Records to use —
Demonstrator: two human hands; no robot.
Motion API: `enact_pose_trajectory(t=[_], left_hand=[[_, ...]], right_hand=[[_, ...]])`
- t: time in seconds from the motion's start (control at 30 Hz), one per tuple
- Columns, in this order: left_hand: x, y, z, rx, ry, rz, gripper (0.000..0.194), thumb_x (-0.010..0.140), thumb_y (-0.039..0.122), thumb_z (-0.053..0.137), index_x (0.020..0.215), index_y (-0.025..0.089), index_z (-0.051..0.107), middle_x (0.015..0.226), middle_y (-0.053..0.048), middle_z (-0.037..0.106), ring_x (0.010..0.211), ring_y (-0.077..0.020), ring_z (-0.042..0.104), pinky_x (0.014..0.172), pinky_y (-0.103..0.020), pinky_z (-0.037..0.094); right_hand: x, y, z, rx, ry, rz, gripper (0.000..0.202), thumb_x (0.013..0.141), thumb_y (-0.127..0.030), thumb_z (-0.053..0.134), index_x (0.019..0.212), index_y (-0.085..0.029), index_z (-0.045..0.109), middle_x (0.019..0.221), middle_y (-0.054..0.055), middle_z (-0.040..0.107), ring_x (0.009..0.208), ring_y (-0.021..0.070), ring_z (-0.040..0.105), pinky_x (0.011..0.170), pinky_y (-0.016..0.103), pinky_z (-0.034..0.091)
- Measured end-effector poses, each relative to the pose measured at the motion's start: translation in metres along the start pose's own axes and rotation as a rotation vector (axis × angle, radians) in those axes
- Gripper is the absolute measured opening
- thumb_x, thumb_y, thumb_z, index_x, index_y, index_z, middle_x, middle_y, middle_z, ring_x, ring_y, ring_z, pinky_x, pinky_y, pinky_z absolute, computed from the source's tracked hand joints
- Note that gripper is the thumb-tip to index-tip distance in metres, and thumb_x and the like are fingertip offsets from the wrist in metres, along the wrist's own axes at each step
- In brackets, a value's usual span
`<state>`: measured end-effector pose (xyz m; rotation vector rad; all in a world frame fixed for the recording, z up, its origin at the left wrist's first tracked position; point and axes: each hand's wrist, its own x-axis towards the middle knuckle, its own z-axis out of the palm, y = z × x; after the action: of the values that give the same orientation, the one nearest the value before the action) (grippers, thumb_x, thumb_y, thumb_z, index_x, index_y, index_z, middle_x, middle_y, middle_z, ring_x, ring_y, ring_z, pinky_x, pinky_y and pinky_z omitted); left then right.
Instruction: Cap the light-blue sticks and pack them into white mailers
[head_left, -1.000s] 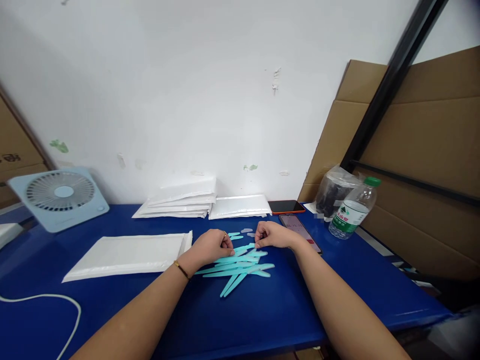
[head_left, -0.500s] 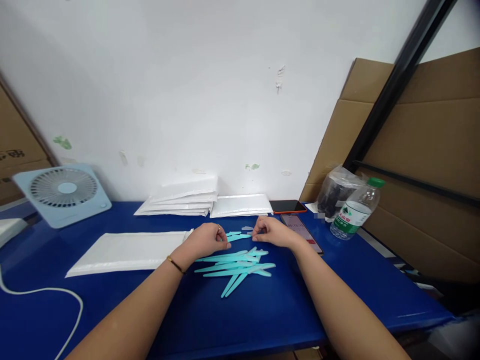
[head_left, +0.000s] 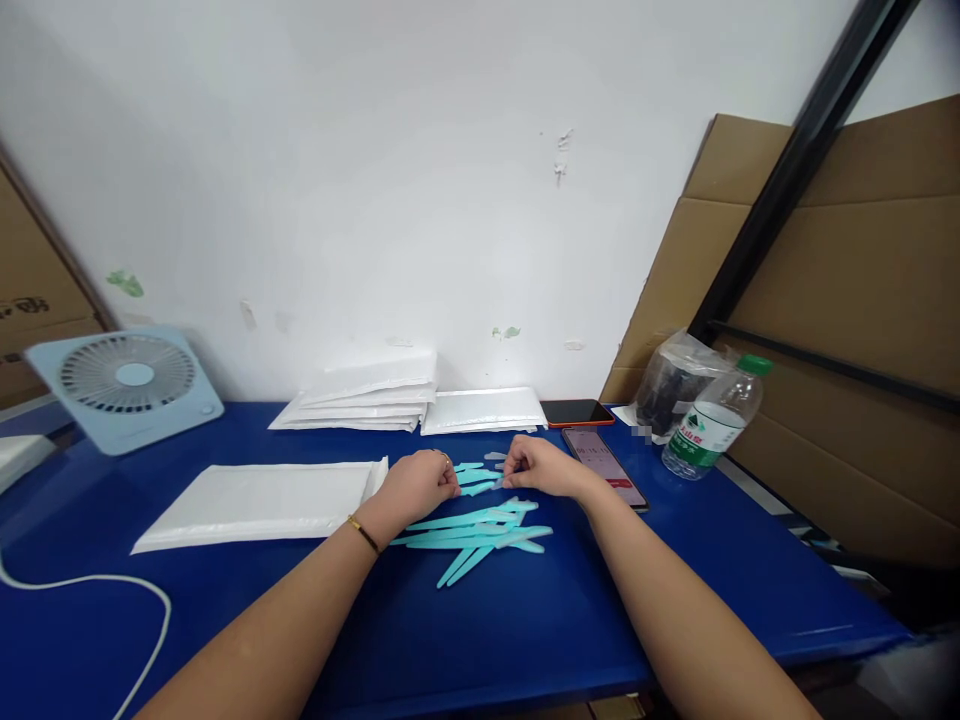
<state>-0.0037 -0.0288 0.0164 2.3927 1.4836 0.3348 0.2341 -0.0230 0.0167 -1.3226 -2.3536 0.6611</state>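
Observation:
Several flat turquoise sticks with pale translucent ends lie in a loose pile (head_left: 480,530) on the blue table. Beyond the pile, one turquoise stick (head_left: 478,489) spans the gap between my hands, with a few more just behind it. My left hand (head_left: 427,482) pinches its left end, fingers closed. My right hand (head_left: 529,466) is closed in a pinch at its pale right end. Left of my left hand lies a white padded envelope (head_left: 255,502).
Stacked white envelopes (head_left: 360,395) and a smaller stack (head_left: 486,410) stand by the wall. Two phones (head_left: 604,465), (head_left: 577,412) lie at the right, near a water bottle (head_left: 709,425) and a bagged dark object (head_left: 667,390). A blue fan (head_left: 133,385) and white cable (head_left: 161,610) are left.
Another turquoise stick now shows between my hands, nearer to me than the ones behind. My left hand has turned slightly, and some sticks in the pile have shifted a little.

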Motion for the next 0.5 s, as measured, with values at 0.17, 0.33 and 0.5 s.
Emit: enact_pose_trajectory(t=[0.17, 0.33, 0.5], left_hand=[[-0.002, 0.003, -0.005, -0.053, 0.090, 0.015, 0.020, 0.068, 0.041, 0.058, 0.075, 0.023, 0.064, 0.080, 0.000, 0.064, 0.071, -0.0147, 0.056, 0.055, -0.022, 0.033], [-0.007, 0.012, -0.004, -0.169, -0.100, 0.093, 0.032, 0.067, 0.050, 0.057, 0.076, 0.021, 0.066, 0.077, 0.000, 0.063, 0.064, -0.0131, 0.054, 0.052, -0.021, 0.034], [-0.007, 0.012, -0.001, -0.175, -0.177, 0.133, 0.022, 0.069, 0.039, 0.056, 0.074, 0.020, 0.067, 0.073, 0.000, 0.064, 0.063, -0.0123, 0.055, 0.053, -0.020, 0.034]], right_hand=[[-0.012, 0.008, -0.023, 0.018, -0.024, 0.072, 0.033, 0.061, -0.046, 0.067, 0.077, -0.017, 0.069, 0.077, 0.002, 0.061, 0.068, 0.0133, 0.052, 0.058, 0.022, 0.037], [-0.016, 0.002, -0.024, -0.007, -0.304, -0.014, 0.035, 0.053, -0.047, 0.072, 0.070, -0.017, 0.070, 0.070, 0.001, 0.060, 0.066, 0.0133, 0.052, 0.055, 0.021, 0.035], [-0.014, -0.001, -0.021, 0.055, -0.265, -0.040, 0.028, 0.063, -0.042, 0.068, 0.075, -0.017, 0.068, 0.077, 0.001, 0.060, 0.065, 0.0117, 0.052, 0.056, 0.020, 0.037]])
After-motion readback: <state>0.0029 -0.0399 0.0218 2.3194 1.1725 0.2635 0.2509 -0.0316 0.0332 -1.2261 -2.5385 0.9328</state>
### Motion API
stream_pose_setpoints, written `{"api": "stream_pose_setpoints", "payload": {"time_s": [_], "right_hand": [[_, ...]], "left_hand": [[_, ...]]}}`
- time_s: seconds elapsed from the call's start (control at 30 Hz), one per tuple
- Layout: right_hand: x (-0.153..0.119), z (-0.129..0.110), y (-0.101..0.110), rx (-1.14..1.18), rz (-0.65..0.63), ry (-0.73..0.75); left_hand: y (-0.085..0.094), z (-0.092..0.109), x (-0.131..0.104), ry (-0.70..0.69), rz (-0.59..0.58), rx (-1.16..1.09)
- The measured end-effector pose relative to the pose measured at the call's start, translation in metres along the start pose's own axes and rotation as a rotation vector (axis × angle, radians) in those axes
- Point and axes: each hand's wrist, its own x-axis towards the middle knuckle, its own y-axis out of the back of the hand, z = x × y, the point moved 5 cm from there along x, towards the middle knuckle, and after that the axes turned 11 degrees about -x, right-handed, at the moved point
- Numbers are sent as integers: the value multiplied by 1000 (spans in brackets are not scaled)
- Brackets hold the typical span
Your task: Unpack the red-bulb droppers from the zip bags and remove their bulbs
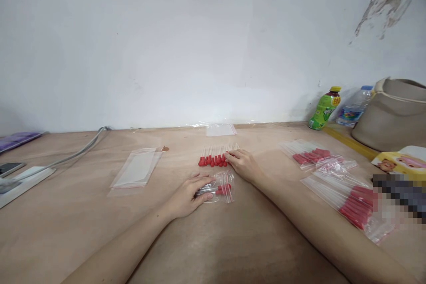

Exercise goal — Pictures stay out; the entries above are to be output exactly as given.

Exercise result —
Demonstrator: two human hands; no robot.
Motion API: `enact_pose_trajectory(t=[_], left_hand=[[_, ...]], right_hand=[[_, ...]])`
- t: time in seconds from the motion's start (control at 30 Hz), one per tuple
- Columns, in this order: left_hand: x, y, z, rx, ry, rz, gripper (0.000..0.194), thumb_x (-0.010..0.140), thumb_y (-0.039..0.122), thumb_z (-0.053..0.137), index_x (0.020..0.215), index_y (-0.025..0.089), index_z (-0.051..0.107), middle_x (0.015..0.226), middle_y (-0.053..0.048), middle_z (-0.037..0.106), ring_x (0.010..0.211), ring_y (-0.077..0.020), ring_z (-0.042..0.104), pinky_x (0.014..0.172), pinky_y (-0.103..0.020), pinky_z (-0.037..0.094); right_hand: x, y, z, rx, ry, rz, gripper (0.000..0.202), thumb_x (0.013..0.141), thumb_y (-0.127..0.030), thumb_z (-0.053..0.134), index_x (0.019..0.212), index_y (-0.085..0.029), index_z (-0.045..0.109), middle_x (0.019..0.221), middle_y (-0.054..0.055), middle_z (-0.040..0.107), ring_x (0.009..0.208), ring_y (-0.021..0.070), ring_z (-0.040..0.105), pinky_x (0.011..0.170), pinky_y (-0.016..0.103), pinky_z (-0.034..0.091)
- Measured end-effector poses, each relative to the pose measured at the motion's start: translation in metres along the start pose's own axes and rotation as a rotation vector (axis × angle, radians) in those axes
- Gripper is the absolute measured opening
- thumb_x, thumb_y, thumb_z, index_x, index_y, index_z, middle_x, middle_y, middle_z, ring_x, ring_y, ring_z, pinky_x, pinky_y, pinky_z absolute, computed from the source's tracked hand joints
- Note that gripper is the thumb-tip to index-tip distance in metres, and thumb_x and the like are fingertip offsets from the wrist in metres, along the wrist's own axes at each step
- In brackets, a value's usual span
`<state>`: measured end-effector pose (xyz m; rotation vector rad; all in a world frame fixed for the recording, z up, its origin at the left wrist's first tracked position; point and axes: each hand's wrist, its own x-axis towards the middle knuckle, its own z-axis out of the palm, y = z × x; after the action: of the values that give the same orientation, the one nearest the value before the action) (grippers, thumb_x, thumb_y, thumb_z, index_x, index_y, index_z, middle_x, middle_y, middle_z, ring_x, ring_y, ring_z, pinky_x, pinky_y and pinky_z omitted); left then right.
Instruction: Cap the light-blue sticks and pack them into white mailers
[head_left, -1.000s] 
[head_left, -0.500s] 
[head_left, +0.000s] 
<state>-0.0037 -0.0288 0.0164 2.3927 1.4836 0.3348 0.2341 -0.0230 0.0167 -1.3226 -2.3536 0.6611</state>
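Observation:
Several flat turquoise sticks with pale translucent ends lie in a loose pile (head_left: 480,530) on the blue table. Beyond the pile, one turquoise stick (head_left: 478,489) spans the gap between my hands, with a few more just behind it. My left hand (head_left: 427,482) pinches its left end, fingers closed. My right hand (head_left: 529,466) is closed in a pinch at its pale right end. Left of my left hand lies a white padded envelope (head_left: 255,502).
Stacked white envelopes (head_left: 360,395) and a smaller stack (head_left: 486,410) stand by the wall. Two phones (head_left: 604,465), (head_left: 577,412) lie at the right, near a water bottle (head_left: 709,425) and a bagged dark object (head_left: 667,390). A blue fan (head_left: 133,385) and white cable (head_left: 161,610) are left.
Another turquoise stick now shows between my hands, nearer to me than the ones behind. My left hand has turned slightly, and some sticks in the pile have shifted a little.
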
Motion for the next 0.5 s, as measured, with values at 0.17, 0.33 and 0.5 s.
Emit: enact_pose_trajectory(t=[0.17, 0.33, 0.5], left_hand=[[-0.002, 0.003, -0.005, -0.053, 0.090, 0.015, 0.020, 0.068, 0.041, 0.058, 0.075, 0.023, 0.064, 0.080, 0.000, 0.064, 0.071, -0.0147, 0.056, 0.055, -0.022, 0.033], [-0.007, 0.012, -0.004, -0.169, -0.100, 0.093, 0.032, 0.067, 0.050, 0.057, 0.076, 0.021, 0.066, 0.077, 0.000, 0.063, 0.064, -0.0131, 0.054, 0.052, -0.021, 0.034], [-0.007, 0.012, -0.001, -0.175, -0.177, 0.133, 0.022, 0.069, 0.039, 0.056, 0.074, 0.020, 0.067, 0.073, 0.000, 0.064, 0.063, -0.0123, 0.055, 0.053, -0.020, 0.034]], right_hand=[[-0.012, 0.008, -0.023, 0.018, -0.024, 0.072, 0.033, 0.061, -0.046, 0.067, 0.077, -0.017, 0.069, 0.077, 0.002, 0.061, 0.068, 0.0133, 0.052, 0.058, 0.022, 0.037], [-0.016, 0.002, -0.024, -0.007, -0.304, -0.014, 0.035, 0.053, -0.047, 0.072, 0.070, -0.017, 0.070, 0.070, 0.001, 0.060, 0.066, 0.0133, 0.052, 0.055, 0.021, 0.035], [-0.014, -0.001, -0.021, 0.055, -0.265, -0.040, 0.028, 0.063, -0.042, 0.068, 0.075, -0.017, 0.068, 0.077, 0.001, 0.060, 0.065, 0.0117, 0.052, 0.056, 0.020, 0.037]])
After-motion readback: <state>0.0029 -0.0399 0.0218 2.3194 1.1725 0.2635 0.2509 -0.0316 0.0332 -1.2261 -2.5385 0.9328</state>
### Motion API
stream_pose_setpoints, written `{"api": "stream_pose_setpoints", "payload": {"time_s": [_], "right_hand": [[_, ...]], "left_hand": [[_, ...]]}}`
- time_s: seconds elapsed from the call's start (control at 30 Hz), one per tuple
- Layout: right_hand: x (-0.153..0.119), z (-0.129..0.110), y (-0.101..0.110), rx (-1.14..1.18), rz (-0.65..0.63), ry (-0.73..0.75); left_hand: y (-0.085..0.094), z (-0.092..0.109), x (-0.131..0.104), ry (-0.70..0.69), rz (-0.59..0.58), rx (-1.16..1.09)
- The measured end-effector pose relative to the pose measured at the call's start, translation in metres along the start pose's own axes and rotation as a rotation vector (axis × angle, radians) in those axes
- Point and axes: each hand's wrist, its own x-axis towards the middle knuckle, its own y-axis out of the back of the hand, z = x × y, the point moved 5 cm from there along x, towards the middle knuckle, and after that the axes turned 11 degrees about -x, right-handed, at the moved point
- Numbers are sent as integers: the value multiplied by 1000 (spans in brackets are not scaled)
- Brackets hold the typical span
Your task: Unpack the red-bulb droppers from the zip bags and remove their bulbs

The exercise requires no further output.